得了,合着是小情侣的情趣呗,是我格局小了。

我这些日子也没少被折磨,天天被逼着扎马步,练习基本功,打坐冥想,背书……

说真的,我一天除了去上课外其他时间全在温琼这儿了。

做完基本功,有时候还会帮温琼画个符纸什么的,不过我画得又慢又丑,温琼嫌弃归嫌弃,还是收着了。

这时候我突然想起顾以安来,便问温琼,顾以安画符的技术怎么样?

温琼一脸笑意,她贼贱道:“没我画得好。”

不是温琼自夸,确实画得好。

她画符纸不像在画符而是在搞艺术,行云流水,一气呵成。

没有顾以安的消息,我很想她,但没有用,只好偷偷想。

顾以安在走之前就说了,会与世隔绝一段时间。

她因为之前玉佩受损的事情,受了不小的伤,需要疗养一段时间。

尽管心中仍有一丝不甘,但眼看着发给顾以安的消息犹如投入深不见底的海洋中的石子一般,毫无回应,我的心情也渐渐地变得沉重起来。

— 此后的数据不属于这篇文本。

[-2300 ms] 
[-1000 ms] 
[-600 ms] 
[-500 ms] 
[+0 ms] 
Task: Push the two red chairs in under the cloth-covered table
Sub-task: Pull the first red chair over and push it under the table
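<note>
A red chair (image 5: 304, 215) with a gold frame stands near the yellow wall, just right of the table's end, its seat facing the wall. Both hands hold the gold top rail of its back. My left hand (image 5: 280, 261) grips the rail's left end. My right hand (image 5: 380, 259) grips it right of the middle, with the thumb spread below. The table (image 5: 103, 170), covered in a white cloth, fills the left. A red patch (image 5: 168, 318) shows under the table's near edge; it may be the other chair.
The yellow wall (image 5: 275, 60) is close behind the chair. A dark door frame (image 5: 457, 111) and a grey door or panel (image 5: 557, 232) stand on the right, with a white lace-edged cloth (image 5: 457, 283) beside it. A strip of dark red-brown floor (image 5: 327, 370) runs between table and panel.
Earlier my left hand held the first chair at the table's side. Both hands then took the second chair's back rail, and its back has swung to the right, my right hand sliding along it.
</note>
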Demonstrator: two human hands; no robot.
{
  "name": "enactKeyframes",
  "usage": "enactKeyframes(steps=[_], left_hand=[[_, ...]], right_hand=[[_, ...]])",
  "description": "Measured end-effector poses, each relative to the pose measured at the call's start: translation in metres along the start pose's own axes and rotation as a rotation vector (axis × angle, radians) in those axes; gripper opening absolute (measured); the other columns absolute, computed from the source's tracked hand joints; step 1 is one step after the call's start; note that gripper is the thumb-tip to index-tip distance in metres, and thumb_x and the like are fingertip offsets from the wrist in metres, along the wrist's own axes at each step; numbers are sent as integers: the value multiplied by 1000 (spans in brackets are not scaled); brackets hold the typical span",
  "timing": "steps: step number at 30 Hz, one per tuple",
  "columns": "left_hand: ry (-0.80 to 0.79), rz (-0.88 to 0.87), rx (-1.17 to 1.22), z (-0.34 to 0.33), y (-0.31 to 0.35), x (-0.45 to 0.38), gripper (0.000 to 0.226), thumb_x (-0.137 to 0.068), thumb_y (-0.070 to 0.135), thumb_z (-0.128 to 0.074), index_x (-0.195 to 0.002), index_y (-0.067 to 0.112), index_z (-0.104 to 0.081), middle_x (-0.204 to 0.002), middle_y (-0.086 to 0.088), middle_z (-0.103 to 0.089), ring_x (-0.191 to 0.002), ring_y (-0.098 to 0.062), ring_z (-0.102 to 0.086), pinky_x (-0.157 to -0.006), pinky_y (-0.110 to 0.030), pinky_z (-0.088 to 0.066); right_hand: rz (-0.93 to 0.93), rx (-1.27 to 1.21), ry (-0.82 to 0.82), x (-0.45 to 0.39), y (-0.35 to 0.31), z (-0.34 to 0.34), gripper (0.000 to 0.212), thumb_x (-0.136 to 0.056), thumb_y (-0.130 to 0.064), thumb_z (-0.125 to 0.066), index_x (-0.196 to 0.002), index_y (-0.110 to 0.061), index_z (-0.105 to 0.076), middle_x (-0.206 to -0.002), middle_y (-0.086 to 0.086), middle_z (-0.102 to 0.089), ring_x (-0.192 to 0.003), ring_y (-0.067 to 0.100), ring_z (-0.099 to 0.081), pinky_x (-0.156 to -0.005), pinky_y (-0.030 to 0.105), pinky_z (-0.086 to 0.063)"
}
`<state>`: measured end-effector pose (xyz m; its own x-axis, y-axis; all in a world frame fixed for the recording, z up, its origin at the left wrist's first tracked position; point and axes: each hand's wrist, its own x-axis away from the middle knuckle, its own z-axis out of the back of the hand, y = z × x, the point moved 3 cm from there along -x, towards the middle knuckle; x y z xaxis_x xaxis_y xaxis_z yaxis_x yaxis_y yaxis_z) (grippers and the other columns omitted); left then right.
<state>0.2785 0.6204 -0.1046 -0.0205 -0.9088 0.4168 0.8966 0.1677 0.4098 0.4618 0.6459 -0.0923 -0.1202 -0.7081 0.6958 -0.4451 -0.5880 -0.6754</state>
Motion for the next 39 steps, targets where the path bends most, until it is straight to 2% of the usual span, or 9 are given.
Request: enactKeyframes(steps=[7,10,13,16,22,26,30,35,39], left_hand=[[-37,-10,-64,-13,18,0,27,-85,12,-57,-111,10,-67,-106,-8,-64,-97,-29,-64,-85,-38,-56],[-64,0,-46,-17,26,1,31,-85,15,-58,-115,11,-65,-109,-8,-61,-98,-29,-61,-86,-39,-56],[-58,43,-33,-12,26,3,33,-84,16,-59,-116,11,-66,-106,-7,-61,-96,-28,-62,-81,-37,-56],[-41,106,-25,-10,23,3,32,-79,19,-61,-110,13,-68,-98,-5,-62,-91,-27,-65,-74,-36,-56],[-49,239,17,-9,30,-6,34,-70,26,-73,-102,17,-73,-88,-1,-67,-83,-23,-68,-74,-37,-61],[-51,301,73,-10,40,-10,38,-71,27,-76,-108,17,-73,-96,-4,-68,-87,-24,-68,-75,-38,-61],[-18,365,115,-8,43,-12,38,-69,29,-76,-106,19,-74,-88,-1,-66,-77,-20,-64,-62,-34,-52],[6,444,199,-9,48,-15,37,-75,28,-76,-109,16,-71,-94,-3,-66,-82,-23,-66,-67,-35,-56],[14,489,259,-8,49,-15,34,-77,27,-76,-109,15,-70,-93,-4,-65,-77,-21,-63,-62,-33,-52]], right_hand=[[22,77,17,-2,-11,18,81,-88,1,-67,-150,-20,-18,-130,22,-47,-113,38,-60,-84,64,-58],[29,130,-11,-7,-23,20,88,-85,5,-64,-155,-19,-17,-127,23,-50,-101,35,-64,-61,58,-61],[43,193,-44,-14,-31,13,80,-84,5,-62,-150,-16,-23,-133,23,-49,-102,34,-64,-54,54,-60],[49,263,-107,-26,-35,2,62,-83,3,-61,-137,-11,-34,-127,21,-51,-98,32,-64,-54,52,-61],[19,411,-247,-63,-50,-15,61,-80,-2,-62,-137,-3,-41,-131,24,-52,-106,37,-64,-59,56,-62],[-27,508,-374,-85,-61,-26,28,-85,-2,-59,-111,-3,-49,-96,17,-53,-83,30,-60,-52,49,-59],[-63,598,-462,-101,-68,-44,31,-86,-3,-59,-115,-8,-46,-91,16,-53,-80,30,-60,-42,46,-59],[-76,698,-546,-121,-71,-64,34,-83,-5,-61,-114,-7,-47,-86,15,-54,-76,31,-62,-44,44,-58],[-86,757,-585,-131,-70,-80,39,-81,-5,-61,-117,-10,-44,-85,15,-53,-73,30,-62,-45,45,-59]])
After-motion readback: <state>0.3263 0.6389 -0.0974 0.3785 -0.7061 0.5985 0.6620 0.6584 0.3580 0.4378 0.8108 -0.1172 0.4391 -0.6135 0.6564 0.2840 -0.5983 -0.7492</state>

每一次满怀期待地查看手机,却都只能收获那令人失望的寂静,这种感觉就像是被人一次次无情地泼冷水,让原本炽热的心逐渐冷却。

然而,除了等待之外,我似乎已别无他法。

时但即便如此,我依然手机不离身,甚至大部分时候音量都调到了最大。

不敢错过任何可能出现的提示音或震动,生怕错过了自顾以安的信息。

我做完了基本功,吃了萧轻语送给温琼的糕点,喝了口凉水。

我记得很清楚,那天我还打了个哈欠,边走边跟温琼说,出去伸个懒腰,照照太阳什么的。